A preoccupare non è tanto quella scritta trovata dalle milizie filogovernative sui muri della città del golfo appena strappata ai jihadisti del califfato: «Sirte è il porto marittimo dello Stato islamico, il punto di partenza verso Roma… con il permesso di Dio», dicono i caratteri neri. Quelle parole «vanno lette nell’ottica della propaganda fatta da Daesh negli ultimi anni e negli ultimi mesi», spiega il presidente del Copasir, il Comitato parlamentare per la sicurezza, Giacomo Stucchi. No, a preoccupare semmai è un’altra possibilità, finora giustamente sempre scartata e che oggi, invece, potrebbe assumere una sua consistenza. Ovvero quella che pur di salvarsi i jihadisti in fuga possano nascondersi tra i migranti che cercano di raggiungere l’Europa.

Gente disperata e più che mai pronta a tutto. «Sono cani sciolti – prosegue Stucchi – gente allo sbando che scappa. In una situazione di pieno caos quelli che non sono diretti verso sud potrebbero anche decidere di tentare la carta del viaggio in mare». Terroristi mischiati alle centinaia di profughi su uno dei tanti barconi che ogni giorno tentano di attraversare il Mediterraneo. «Poi si tratta di capire quali intenzioni ha chi dovesse davvero arrivare in questo modo – prosegue l’esponente della Lega -: semplicemente far perdere le proprie tracce oppure continuare a ’combattere’ in nome della propria causa».

Non è certo la prima volta che l’ipotesi di pericolose infiltrazioni tra i migranti viene agitata, sempre però puntualmente smentita. Solo una settimana fa era stato lo stesso Franco Gabrielli a ribadirlo: «A oggi questo tanto sbandierato e tanto rappresentato parallelismo tra i flussi migratori e rischi di infiltrazioni terroristiche non c’è», aveva detto il capo della polizia parlando a Genova. Un’analisi che trova d’accordo anche il presidente del Copasir che, però, sottolinea come ora, con la presa di Sirte, «lo scenario è completamente cambiato».

Sarebbe come minimo imprudente escludere a priori i timori avanzati dal presidente del Copasir. Va detto però che, almeno stando alle notizie in arrivo dalla Libia, per i miliziani del califfato Sirte sarebbe ormai una trappola dalla quale è difficile uscire. «L’Isis a Sirte è accerchiata per mare e per terra, i guardiacoste sono dispiegati sul litorale. Tutte le vie di fuga sono chiuse», ha annunciato il generale Mohamed al Ghasri, portavoce della missione Al-Binyan Al-Marsous.
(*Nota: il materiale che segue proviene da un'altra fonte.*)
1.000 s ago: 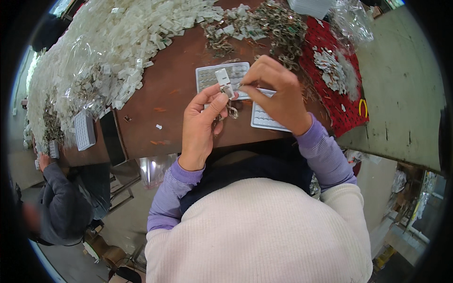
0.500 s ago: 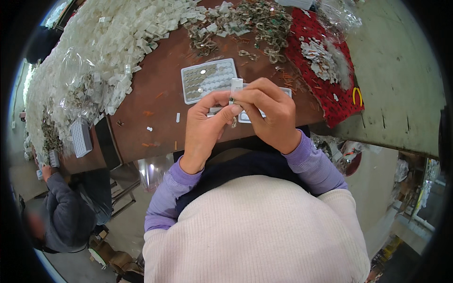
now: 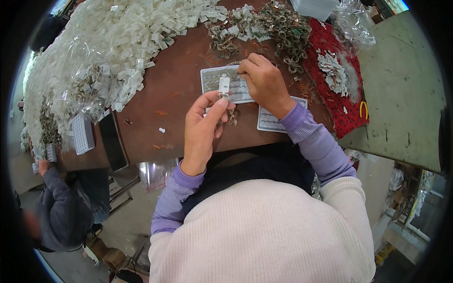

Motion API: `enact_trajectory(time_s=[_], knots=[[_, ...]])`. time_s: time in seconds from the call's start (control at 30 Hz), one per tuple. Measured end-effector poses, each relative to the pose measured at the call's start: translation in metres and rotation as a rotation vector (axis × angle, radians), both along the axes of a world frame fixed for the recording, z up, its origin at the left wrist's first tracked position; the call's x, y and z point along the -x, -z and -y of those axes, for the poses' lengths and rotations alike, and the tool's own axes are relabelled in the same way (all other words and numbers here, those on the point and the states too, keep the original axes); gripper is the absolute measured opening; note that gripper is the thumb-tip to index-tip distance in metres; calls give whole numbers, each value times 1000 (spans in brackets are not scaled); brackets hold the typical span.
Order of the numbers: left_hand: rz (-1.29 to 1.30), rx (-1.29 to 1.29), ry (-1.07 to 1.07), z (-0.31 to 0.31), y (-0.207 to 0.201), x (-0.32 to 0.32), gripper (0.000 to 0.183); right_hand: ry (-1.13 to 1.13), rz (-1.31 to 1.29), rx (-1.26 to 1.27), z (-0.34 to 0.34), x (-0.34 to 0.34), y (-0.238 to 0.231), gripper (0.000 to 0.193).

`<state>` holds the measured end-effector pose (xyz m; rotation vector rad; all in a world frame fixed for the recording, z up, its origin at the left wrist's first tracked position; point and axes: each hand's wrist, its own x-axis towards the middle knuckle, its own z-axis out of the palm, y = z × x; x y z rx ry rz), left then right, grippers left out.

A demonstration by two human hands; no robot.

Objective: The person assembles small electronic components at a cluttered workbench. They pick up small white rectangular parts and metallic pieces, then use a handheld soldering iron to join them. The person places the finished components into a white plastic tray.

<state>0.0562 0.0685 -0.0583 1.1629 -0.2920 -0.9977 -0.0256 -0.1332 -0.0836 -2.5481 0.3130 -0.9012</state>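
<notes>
Pinched between the thumb and fingers of my left hand [image 3: 203, 120] is a small white plastic tag [image 3: 224, 86], held upright, with a thin chain-like strand [image 3: 232, 118] dangling beside the fingers. My right hand [image 3: 265, 78] is apart from it, closed with fingertips together over the far right part of a white celled tray [image 3: 205, 81]. Whatever those fingertips hold, if anything, is too small to make out. A second white tray [image 3: 266, 123] lies partly under my right wrist.
White plastic tags [image 3: 137, 33] are heaped at the far left, next to tangled chain pieces [image 3: 288, 33]. At right, a red cloth [image 3: 325, 94] bears white pieces [image 3: 332, 73] and yellow-handled pliers [image 3: 363, 110]. A dark phone-like slab [image 3: 113, 141] lies left. Another person [image 3: 66, 207] works there.
My right hand has let go near the tag and moved away, up and right over the tray. My left hand still holds the tag. The whole view has shifted slightly.
</notes>
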Motion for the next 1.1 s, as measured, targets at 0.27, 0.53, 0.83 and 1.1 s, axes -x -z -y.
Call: enact_trajectory(time_s=[0.27,0.53,0.83,1.1], knots=[[110,-12,109,8,-7,23,26,-154,259,-340,-43,63,-42,20],[426,-112,159,13,-17,40,19,-72,180,-424,-52,94,-45,15],[168,-2,327,3,-12,31,22,-3,151,-619,-53,94,-55,19],[100,42,372,6,-18,35,28,117,209,-137,-60,101,-58,22]])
Se anche qualcuno dovesse riuscire a prendere il mare, una volta arrivato in acque internazionali troverebbe ad attenderlo ben tre squadre navali. Da più di un anno, infatti, nell’area operano la missione europea Sophia, le navi della Nato e quelle della missione italiana Mare sicuro. Uno spiegamento di forze che finora, almeno per quanto riguarda le missioni Sophia e Mare sicuro, si è occupato di mettere in salvo i barconi carichi di disperati che partono dalla città di Zuwara, a ovest di Tripoli, sempre però tenendo alta la guardia su un eventuale pericolo legato al terrorismo.

Tanto più che da giugno la risoluzione 2292 dell’Onu autorizza la missione europea guidata dall’ammiraglio Enrico Credendino a effettuare controlli sulle imbarcazioni sospette per far rispettare l’embargo di armi verso la Libia, nonché ad estendere il suo raggio d’azione a est fino a coprire tutta la costa del paese nordafricano. Migranti o no, qualsiasi mezzo avrebbe quindi poche possibilità di passare la rete di controlli.

Il problema comunque esiste, soprattutto dopo le indiscrezioni secondo le quali dai documenti appartenenti alle milizie jihadiste ritrovati a Sirte dai servizi libici, risulterebbe la presenza di uomini del califfato sia a Milano che nella provincia del capoluogo. Un allarme che non riguarda solo l’Italia. Entro la fine di agosto una squadra composta da cinquanta agenti di Europol arriverà in Grecia con il preciso compito di individuare possibili terroristi infiltrati tra le decine di migliaia di profughi fermi da mesi nel paese. Secondo l’intelligence tedesca ci sarebbero infatti «indizi tangibili» che almeno 17 affiliati allo stato islamico – due dei quali hanno partecipato agli attentati del 2015 a Parigi – si sono camuffati tra i rifugiati per entrare in Europa.